DATE: Dynamic Absolute Time Enhancement for Long Video Understanding
- URL: http://arxiv.org/abs/2509.09263v1
- Date: Thu, 11 Sep 2025 08:49:22 GMT
- Title: DATE: Dynamic Absolute Time Enhancement for Long Video Understanding
- Authors: Chao Yuan, Yang Yang, Yehui Yang, Zach Cheng,
- Abstract summary: Long video understanding remains a fundamental challenge for multimodal large language models (MLLMs)<n>We propose Dynamic Absolute Time Enhancement (DATE) that enhances temporal awareness in MLLMs.<n>We introduce a two-stage algorithm to ensure both semantic relevance and temporal coverage.

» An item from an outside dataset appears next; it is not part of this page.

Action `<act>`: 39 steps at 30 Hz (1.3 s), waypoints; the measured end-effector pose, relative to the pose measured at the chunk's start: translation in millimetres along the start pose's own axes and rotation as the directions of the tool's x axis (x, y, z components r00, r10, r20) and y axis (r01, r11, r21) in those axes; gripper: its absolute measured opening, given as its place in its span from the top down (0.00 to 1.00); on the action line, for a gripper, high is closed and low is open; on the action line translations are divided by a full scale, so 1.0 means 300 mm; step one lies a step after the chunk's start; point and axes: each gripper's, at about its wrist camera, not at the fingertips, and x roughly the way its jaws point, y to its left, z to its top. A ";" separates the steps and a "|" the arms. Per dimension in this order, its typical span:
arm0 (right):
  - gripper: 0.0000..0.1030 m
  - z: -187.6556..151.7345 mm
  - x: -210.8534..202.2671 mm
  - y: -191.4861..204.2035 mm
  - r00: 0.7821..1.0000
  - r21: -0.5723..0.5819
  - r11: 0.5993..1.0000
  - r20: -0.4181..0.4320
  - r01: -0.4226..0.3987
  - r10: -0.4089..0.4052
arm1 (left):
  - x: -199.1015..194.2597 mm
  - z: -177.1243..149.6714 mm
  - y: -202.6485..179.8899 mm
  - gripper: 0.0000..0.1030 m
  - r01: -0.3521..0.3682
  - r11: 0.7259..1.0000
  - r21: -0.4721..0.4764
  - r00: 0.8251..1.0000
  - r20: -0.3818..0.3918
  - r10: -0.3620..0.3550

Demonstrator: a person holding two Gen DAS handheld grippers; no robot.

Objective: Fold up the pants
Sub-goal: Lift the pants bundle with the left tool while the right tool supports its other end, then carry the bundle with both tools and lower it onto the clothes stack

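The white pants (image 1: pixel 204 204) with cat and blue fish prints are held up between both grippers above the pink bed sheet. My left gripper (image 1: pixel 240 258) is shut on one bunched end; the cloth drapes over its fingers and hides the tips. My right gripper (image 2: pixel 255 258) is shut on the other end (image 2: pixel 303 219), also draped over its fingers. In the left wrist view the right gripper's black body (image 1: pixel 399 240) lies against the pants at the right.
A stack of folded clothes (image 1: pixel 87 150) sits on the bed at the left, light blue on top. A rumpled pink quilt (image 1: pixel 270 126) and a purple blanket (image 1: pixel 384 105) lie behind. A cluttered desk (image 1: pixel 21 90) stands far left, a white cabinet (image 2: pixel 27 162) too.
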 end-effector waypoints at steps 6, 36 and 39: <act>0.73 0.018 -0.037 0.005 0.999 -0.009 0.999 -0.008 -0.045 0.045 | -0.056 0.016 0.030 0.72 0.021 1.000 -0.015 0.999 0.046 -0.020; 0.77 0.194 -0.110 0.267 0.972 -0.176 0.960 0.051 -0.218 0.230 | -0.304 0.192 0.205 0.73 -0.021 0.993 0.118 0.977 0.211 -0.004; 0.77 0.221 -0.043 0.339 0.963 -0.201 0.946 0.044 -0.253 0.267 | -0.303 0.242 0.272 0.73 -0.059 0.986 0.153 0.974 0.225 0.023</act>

- Score: 8.720269393713451
- License: http://creativecommons.org/licenses/by/4.0/
- Abstract: Long video understanding remains a fundamental challenge for multimodal large language models (MLLMs), particularly in tasks requiring precise temporal reasoning and event localization. Existing approaches typically adopt uniform frame sampling and rely on implicit position encodings to model temporal order. However, these methods struggle with long-range dependencies, leading to critical information loss and degraded temporal comprehension. In this paper, we propose Dynamic Absolute Time Enhancement (DATE) that enhances temporal awareness in MLLMs through the Timestamp Injection Mechanism (TIM) and a semantically guided Temporal-Aware Similarity Sampling (TASS) strategy. Specifically, we interleave video frame embeddings with textual timestamp tokens to construct a continuous temporal reference system. We further reformulate the video sampling problem as a vision-language retrieval task and introduce a two-stage algorithm to ensure both semantic relevance and temporal coverage: enriching each query into a descriptive caption to better align with the vision feature, and sampling key event with a similarity-driven temporally regularized greedy strategy. Our method achieves remarkable improvements w.r.t. absolute time understanding and key event localization, resulting in state-of-the-art performance among 7B and 72B models on hour-long video benchmarks. Particularly, our 7B model even exceeds many 72B models on some benchmarks.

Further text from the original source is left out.